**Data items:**
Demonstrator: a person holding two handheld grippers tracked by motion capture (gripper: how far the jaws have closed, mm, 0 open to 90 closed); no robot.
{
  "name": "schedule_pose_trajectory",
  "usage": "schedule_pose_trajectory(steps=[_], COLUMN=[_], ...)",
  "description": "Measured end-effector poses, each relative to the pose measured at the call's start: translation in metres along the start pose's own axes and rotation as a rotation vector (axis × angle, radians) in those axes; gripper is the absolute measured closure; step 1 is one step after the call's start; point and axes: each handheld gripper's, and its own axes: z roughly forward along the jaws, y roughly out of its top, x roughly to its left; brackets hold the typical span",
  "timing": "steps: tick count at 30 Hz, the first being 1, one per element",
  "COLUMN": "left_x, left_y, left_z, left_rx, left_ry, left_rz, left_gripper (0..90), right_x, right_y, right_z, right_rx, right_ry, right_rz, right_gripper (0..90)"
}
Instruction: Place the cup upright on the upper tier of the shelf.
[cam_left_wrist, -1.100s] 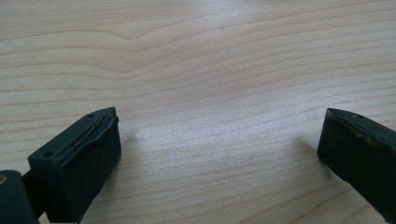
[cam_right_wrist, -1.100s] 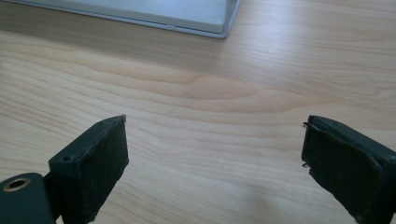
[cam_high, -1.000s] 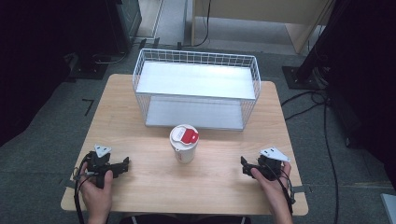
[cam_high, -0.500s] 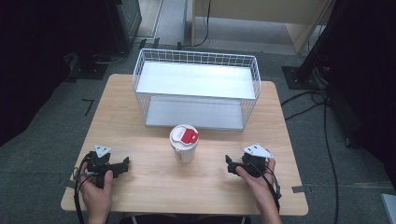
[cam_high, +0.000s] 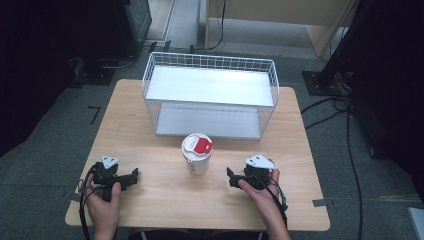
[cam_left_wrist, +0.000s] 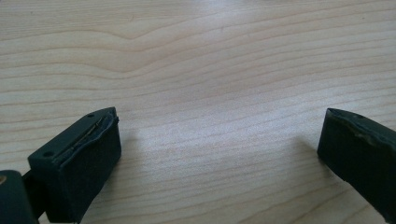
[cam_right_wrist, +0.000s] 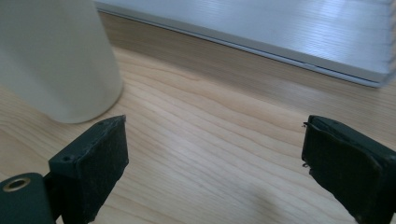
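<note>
Right gripper (cam_high: 231, 177) sits low on the table (cam_high: 150, 125), jaws spread wide and holding nothing, aimed at the cup (cam_high: 197, 154) just to its left. From where I stand this reads as the approach step: the reach for the cup is under way and no grasp is made yet. In the right gripper view the cup's (cam_right_wrist: 56, 56) pale wall stands ahead of the left jaw, off to one side and not between the two. So the next move, as I judge it, calls for swinging the gripper further toward the cup until the wall sits squarely between the pads, then closing gently on the lower body so it does not tip or crush.

The cup is a white, straight-sided paper-looking tumbler, upright, with a white lid carrying a red tab. It stands near the middle of the table, a little toward the person, just in front of the wire basket (cam_high: 210, 60) and apart from it. Its wall looks smooth and plain; whether it holds anything I cannot tell.

Left gripper (cam_high: 134, 176) rests on the table near the front left corner, well apart from the cup, jaws also wide apart and empty, with bare wood between them in its own view. The basket is white wire with a pale shelf inside and stands at the far side of the table.
</note>
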Motion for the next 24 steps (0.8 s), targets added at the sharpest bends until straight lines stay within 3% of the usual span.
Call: schedule_pose_trajectory(steps=[19,24], left_x=[0.000,0.000], left_y=[0.000,0.000], left_z=[0.000,0.000], left_rx=[0.002,0.002], left_ry=[-0.001,-0.001], left_rz=[0.001,0.001], left_gripper=[0.0,0.0], right_x=[0.046,0.053], right_y=[-0.006,-0.006], right_z=[0.028,0.035], right_rx=[0.001,-0.004], right_ry=[0.128,0.165], right_rz=[-0.022,0.001], right_gripper=[7.2,7.2])
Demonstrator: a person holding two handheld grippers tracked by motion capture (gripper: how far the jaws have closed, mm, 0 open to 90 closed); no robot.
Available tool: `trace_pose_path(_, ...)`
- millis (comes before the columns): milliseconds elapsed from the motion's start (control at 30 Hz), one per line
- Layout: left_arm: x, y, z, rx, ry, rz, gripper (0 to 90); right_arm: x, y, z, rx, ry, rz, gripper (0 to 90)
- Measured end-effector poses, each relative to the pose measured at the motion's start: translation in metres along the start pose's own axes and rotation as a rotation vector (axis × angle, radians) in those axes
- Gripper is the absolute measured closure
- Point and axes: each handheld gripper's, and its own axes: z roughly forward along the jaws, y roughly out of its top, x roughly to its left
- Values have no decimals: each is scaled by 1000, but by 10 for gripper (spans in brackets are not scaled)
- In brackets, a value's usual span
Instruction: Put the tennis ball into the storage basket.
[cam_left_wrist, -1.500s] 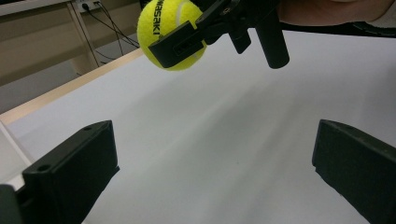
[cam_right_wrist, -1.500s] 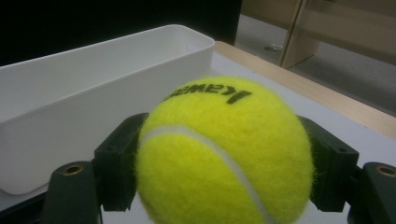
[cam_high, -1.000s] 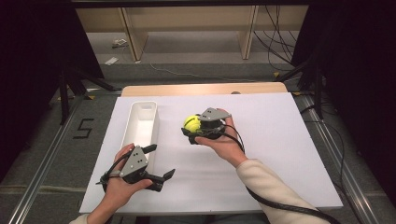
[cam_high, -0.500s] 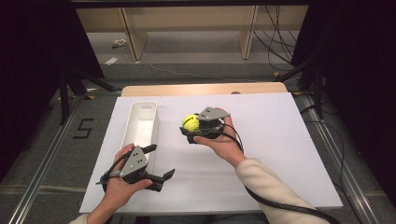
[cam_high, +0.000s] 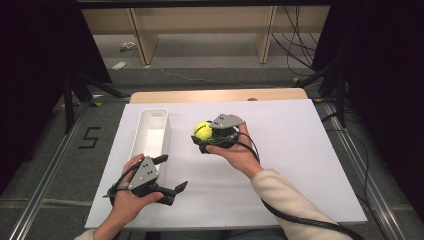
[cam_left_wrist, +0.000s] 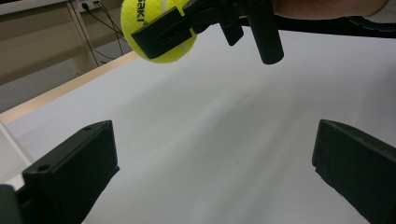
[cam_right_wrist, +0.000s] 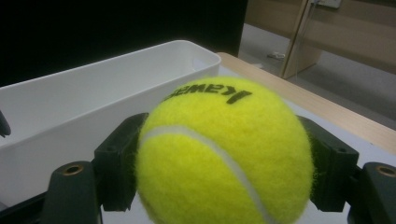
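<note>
The right gripper is closed on the tennis ball, with its 2 jaws pressing the ball's sides. The white tray lies just beyond the ball. The left gripper stands open and holds nothing, near the tray's end.

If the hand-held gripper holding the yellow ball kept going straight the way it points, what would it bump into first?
Probably the white bin. The right hand-held gripper, shut on the tennis ball, points toward the bin's long side wall, with bare tabletop between them. Depth is hard to judge, so it might pass over the rim.
</note>
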Motion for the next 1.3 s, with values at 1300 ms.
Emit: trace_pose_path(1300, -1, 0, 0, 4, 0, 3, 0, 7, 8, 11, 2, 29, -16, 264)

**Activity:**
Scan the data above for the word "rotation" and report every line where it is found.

**Answer box:**
  "description": "Measured end-effector poses, each relative to the pose measured at the call's start: translation in metres along the start pose's own axes and rotation as a rotation vector (axis × angle, radians) in those axes; gripper is the absolute measured closure; step 1 is one step after the call's start; point and axes: each handheld gripper's, and its own axes: z roughly forward along the jaws, y roughly out of its top, x roughly to its left; brackets hold the typical span",
- Measured end-effector poses, each relative to the pose measured at the motion's start: translation in metres along the start pose's own axes and rotation as a rotation vector (axis × angle, radians) in those axes

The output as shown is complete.